Another answer is that Hitler and his inner circle were masters of propaganda. They always projected their evil intentions onto others; they relentlessly promoted their Big Lie about German victimhood with Jews and Communists as the villains. They pushed the lie so persistently that maybe a quarter of Germans would end up willingly aiding and applauding their atrocities, while others would decide that the very ideas of truth and goodness had become meaningless.
Reading Hitler’s first radio address as chancellor—the one Haffner would have heard—I find the language so familiar: the fierce, florid nationalism; the narrative of noble victimhood; the vague yet stirring words about eternal values, unity, strength, and power. The gist, of course, was “make Germany great again.” He didn’t say one word about Germany’s Jews, but in hindsight, we know that Kristallnacht was less than six years away.
People like Haffner could smell the stench of death from the beginning, yet they could do little beyond small gestures of defiance. Most people are not epic heroes; we just want to live our lives and look after our own. But generally speaking, we also want to stay human. Haffner watched in horror as two of his friends joined the Nazi party and became high-ranking officials.
Now I’m thinking of lines from a different witness of those times.

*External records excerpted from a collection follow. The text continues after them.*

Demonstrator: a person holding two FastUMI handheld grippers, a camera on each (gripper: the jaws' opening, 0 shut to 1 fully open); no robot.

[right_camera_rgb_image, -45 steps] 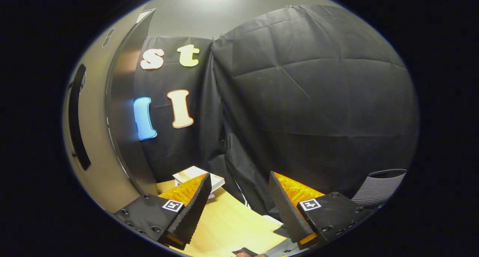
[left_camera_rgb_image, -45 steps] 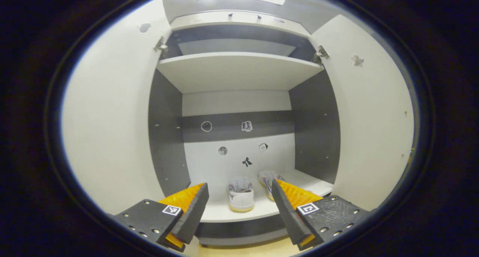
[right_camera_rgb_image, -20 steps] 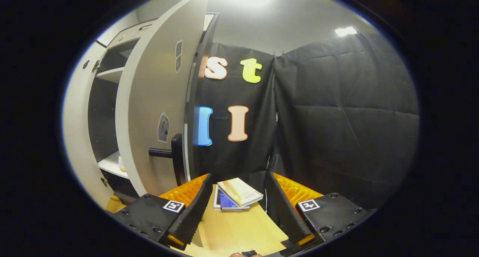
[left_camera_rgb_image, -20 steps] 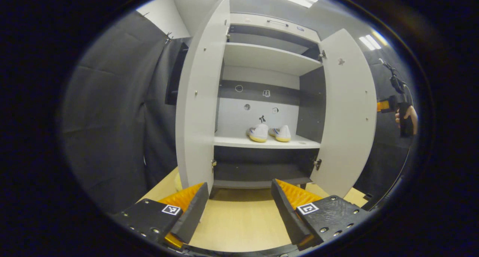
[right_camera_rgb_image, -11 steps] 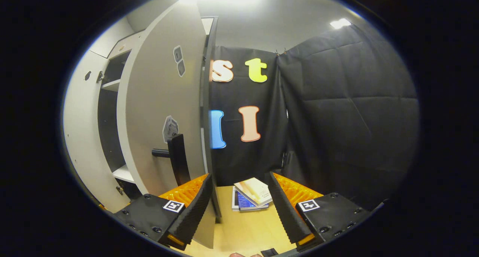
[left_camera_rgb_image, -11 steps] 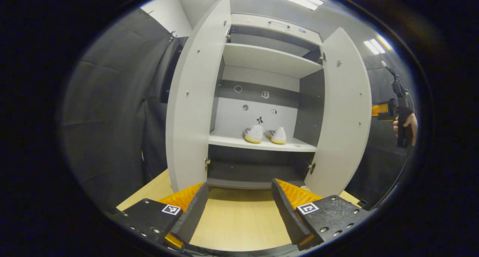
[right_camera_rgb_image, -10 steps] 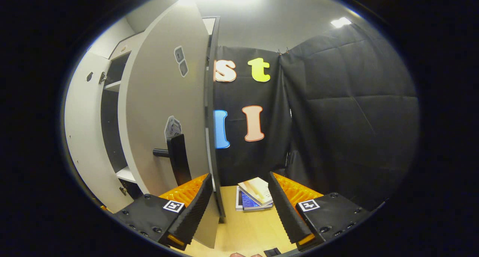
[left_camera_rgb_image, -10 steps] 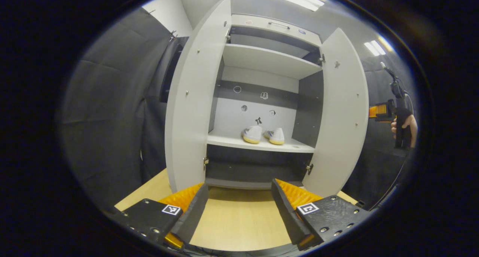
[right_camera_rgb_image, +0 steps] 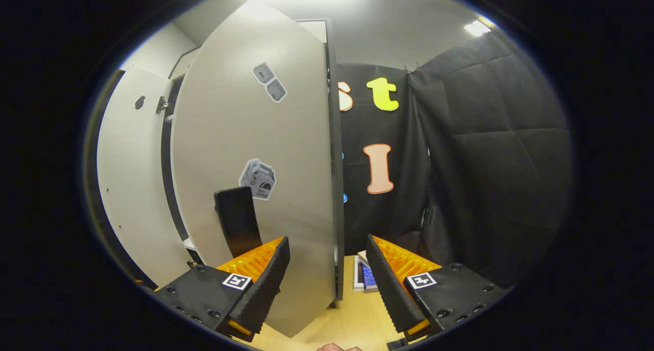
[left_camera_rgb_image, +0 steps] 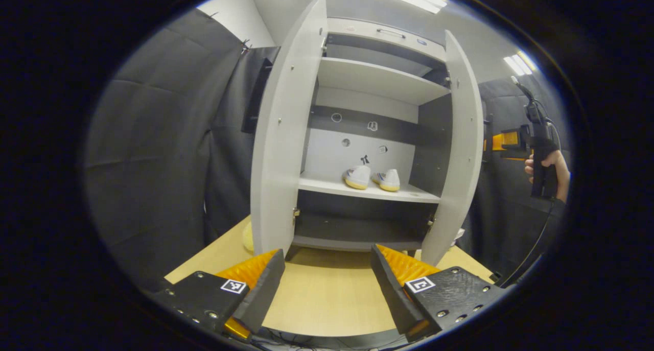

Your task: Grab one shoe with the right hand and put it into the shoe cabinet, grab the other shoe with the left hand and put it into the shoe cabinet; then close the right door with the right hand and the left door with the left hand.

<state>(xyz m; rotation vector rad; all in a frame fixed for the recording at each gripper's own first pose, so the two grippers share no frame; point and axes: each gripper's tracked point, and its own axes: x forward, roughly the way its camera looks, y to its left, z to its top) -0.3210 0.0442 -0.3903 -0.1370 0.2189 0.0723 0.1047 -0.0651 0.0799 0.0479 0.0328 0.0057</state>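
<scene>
Right gripper (right_camera_rgb_image: 324, 269), jaws spread, straddles the right door (right_camera_rgb_image: 265, 151) edge at 12 o'clock (handle (right_camera_rgb_image: 236, 220) at 11). Left gripper (left_camera_rgb_image: 327, 282) gapes, holding nothing; 2 shoes (left_camera_rgb_image: 372, 178) at 12.

Books (right_camera_rgb_image: 365, 275) lie stacked on the wooden floor (left_camera_rgb_image: 327, 295) (near the black cloth wall (right_camera_rgb_image: 490, 157)).

The right door (right_camera_rgb_image: 286, 162) hides most of the books (right_camera_rgb_image: 364, 277) and the cabinet inside; the door stickers (right_camera_rgb_image: 258, 180) are too small to make out.
</scene>
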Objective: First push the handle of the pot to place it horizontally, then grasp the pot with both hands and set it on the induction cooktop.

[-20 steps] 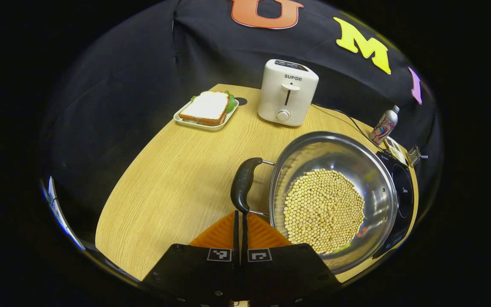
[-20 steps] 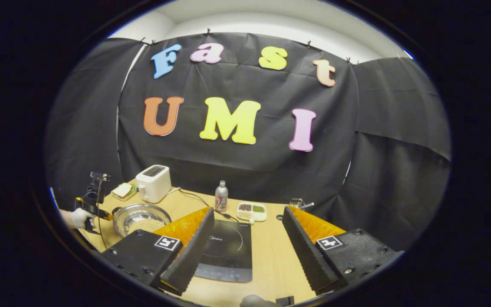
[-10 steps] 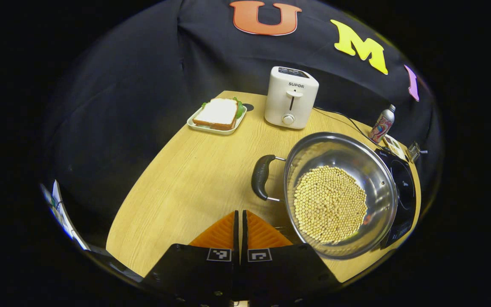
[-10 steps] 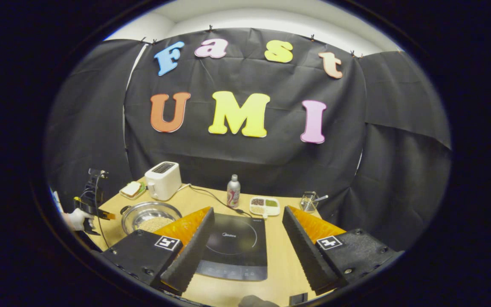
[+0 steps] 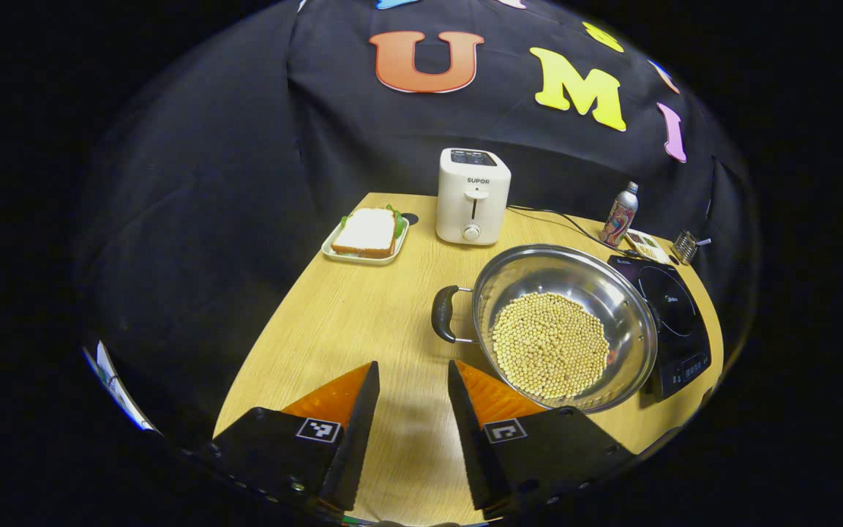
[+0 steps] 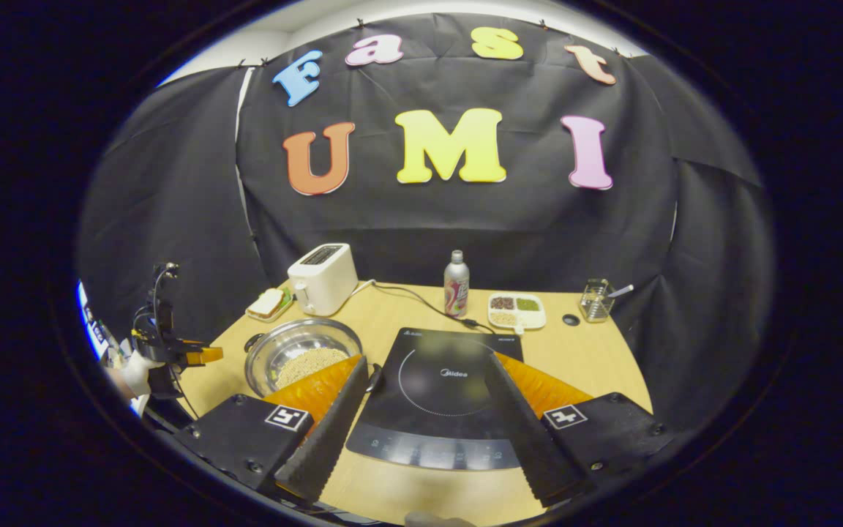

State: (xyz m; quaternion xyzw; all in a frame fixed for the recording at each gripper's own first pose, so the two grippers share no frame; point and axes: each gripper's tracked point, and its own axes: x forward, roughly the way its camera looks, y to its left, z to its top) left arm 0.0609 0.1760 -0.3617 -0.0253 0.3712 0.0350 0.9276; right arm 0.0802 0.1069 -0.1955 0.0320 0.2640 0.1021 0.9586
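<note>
On the wooden table [image 5: 334, 322], round steel pot [image 5: 615, 311] of beans [image 5: 549, 344].

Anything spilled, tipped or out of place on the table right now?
Nothing stands out. The pot sits level beside the cooktop, beans all inside. The toaster, bottle and sandwich tray stand undisturbed.

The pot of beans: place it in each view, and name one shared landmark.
Left gripper view: pot right of centre, beside the cooktop.
Right gripper view: pot lower left, left of the cooktop.
Shared landmark: white toaster behind the pot.
</note>
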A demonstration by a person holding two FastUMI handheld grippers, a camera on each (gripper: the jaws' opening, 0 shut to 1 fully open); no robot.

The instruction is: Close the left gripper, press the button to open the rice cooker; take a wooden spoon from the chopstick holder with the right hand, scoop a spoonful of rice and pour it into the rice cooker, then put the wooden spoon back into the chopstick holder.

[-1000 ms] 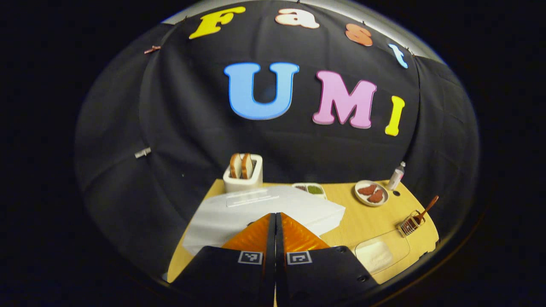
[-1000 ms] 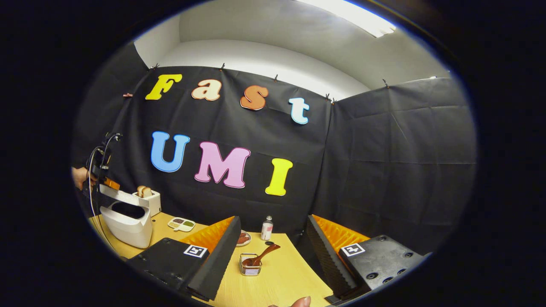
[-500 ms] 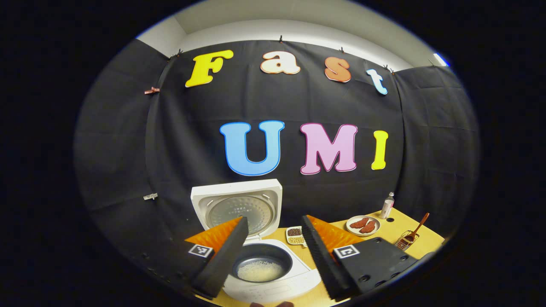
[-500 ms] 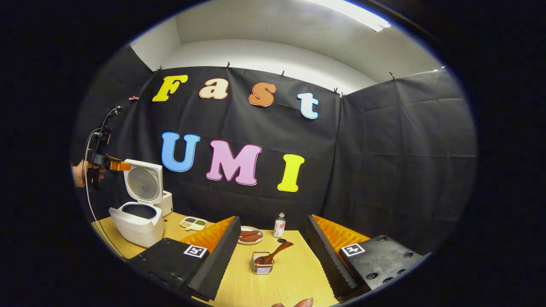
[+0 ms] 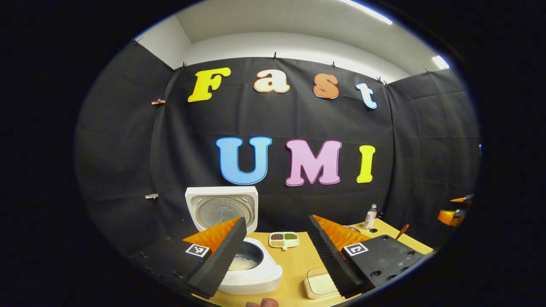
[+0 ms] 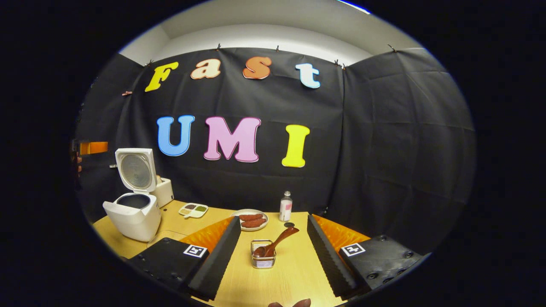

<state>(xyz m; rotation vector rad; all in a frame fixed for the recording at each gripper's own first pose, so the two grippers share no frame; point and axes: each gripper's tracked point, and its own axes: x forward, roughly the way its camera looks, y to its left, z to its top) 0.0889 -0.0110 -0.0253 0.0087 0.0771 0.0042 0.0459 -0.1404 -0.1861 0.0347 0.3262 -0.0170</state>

Etty Hillesum was a Dutch Jew who wrote diary entries and letters up until her deportation to Auschwitz, where she died at the age of 29. Also unpublished until long after the war, the diaries and letters are gathered in An Interrupted Life. Etty wrote this after a young Nazi bellowed at her in the Gestapo hall in occupied Holland:
And that was the real import of this morning: not that a disgruntled young Gestapo officer yelled at me, but that I felt no indignation, rather a real compassion, and would have liked to ask, "Did you have a very unhappy childhood, has your girlfriend let you down? " Yes, he looked harassed and driven, sullen and weak. I should have liked to start treating him there and then, for I know that pitiful young men like that are dangerous as soon as they are let loose on mankind. But all the blame must be put on the system that uses such people….
All the appalling things that happen are no mysterious threats from afar, but arise from fellow beings very close to us. That makes these happenings more familiar, then, and not so frightening. The terrifying thing is that systems grow too big for men and hold them in a satanic grip, the builders no less than the victims of the system, much as large edifices and spires, created by men’s hands, tower high above us, dominate us, yet many collapse over our heads and bury us.
Sebastian and Etty were both thoughtful witnesses of those “incredible” times. One was the son of a comfortably middle-class German Aryan family who had to choose between becoming a cog in the Nazi machine or fleeing its reach. The other was one of the machine’s marked victims, a gentle soul with compassion even for her oppressors. Maybe the clearest lesson of both accounts is to act while we still have choices—before the machine backs us all into a corner and rolls forward relentlessly.

The parallels are a bit scary. I continue to get the feeling we are the metaphorical frog in the boiling pot of water. Or the Roombie following a set of conditional statements?